▶ **PROBLEM REQUIREMENTS**: Only lines that contain the string "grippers" should be returned from the material below.
####################
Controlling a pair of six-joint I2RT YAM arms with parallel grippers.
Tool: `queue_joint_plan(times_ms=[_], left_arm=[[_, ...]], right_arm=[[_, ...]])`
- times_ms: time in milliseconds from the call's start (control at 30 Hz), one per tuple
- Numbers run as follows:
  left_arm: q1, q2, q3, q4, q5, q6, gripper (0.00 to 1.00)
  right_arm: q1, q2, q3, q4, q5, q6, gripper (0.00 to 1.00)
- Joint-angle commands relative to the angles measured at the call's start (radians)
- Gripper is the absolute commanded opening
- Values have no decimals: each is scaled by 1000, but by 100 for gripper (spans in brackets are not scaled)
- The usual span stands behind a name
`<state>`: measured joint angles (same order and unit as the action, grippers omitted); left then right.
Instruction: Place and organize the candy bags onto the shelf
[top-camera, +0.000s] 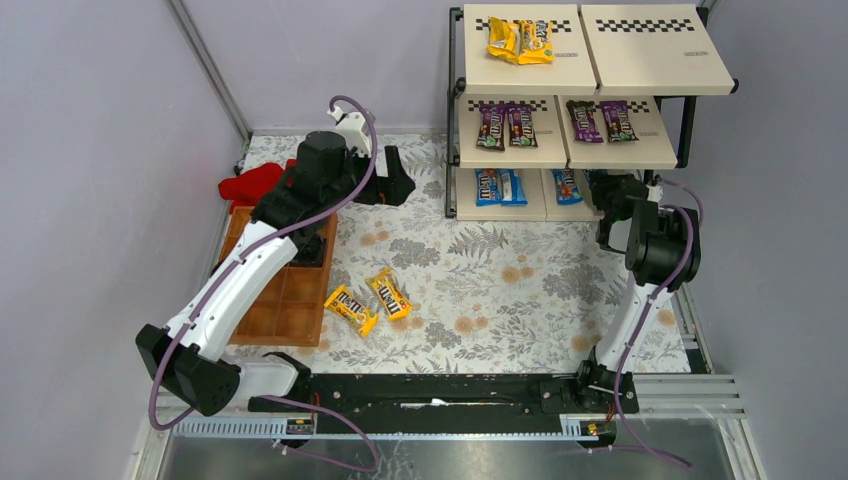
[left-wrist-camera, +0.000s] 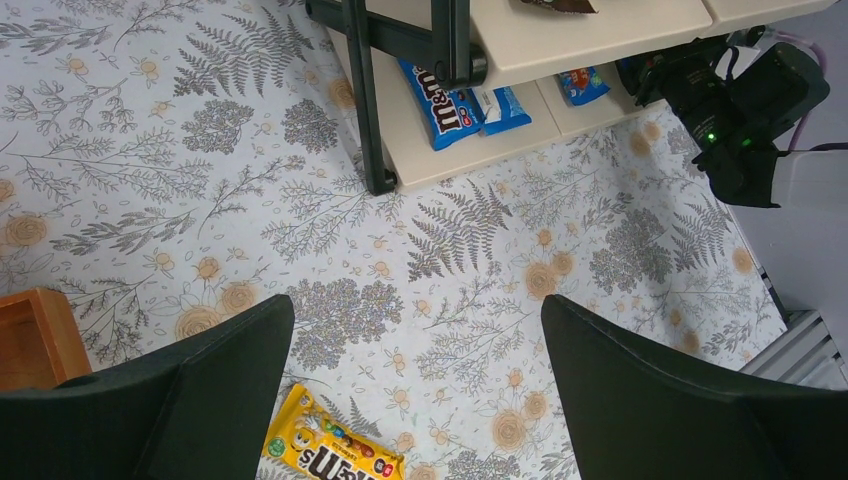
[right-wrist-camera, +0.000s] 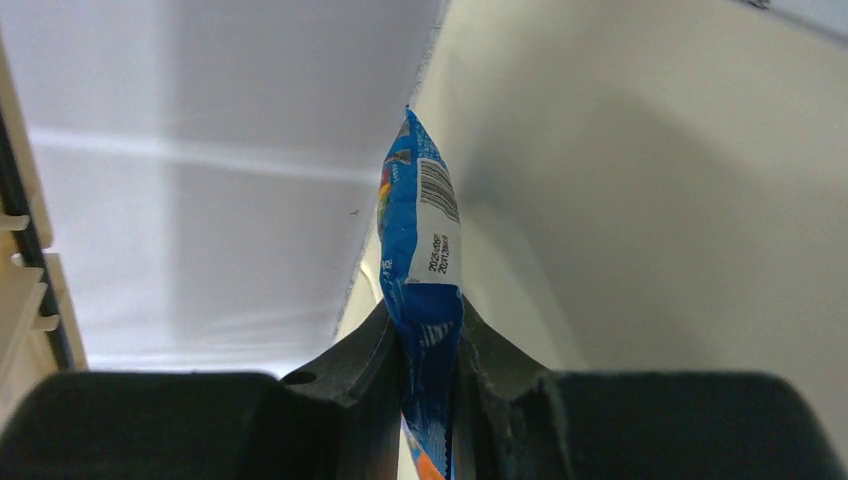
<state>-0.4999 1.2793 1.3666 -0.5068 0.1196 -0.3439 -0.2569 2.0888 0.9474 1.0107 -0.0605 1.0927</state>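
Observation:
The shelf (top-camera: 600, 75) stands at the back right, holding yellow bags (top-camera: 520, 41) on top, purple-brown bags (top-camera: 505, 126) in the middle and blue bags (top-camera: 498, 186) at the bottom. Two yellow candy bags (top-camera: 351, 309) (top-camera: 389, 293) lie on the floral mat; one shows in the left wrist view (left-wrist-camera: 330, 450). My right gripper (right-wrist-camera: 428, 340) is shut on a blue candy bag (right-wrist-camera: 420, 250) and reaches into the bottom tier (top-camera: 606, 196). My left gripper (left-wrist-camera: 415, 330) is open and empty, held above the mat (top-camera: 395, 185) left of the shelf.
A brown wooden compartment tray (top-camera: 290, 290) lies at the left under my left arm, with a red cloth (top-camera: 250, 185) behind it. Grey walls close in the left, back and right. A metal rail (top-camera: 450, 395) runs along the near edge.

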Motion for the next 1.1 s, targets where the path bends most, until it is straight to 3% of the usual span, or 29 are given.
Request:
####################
▶ **WRITTEN ANSWER**:
Controlling a pair of six-joint I2RT YAM arms with parallel grippers.
`<state>`: measured joint angles (same order and unit as the action, grippers omitted); left then right.

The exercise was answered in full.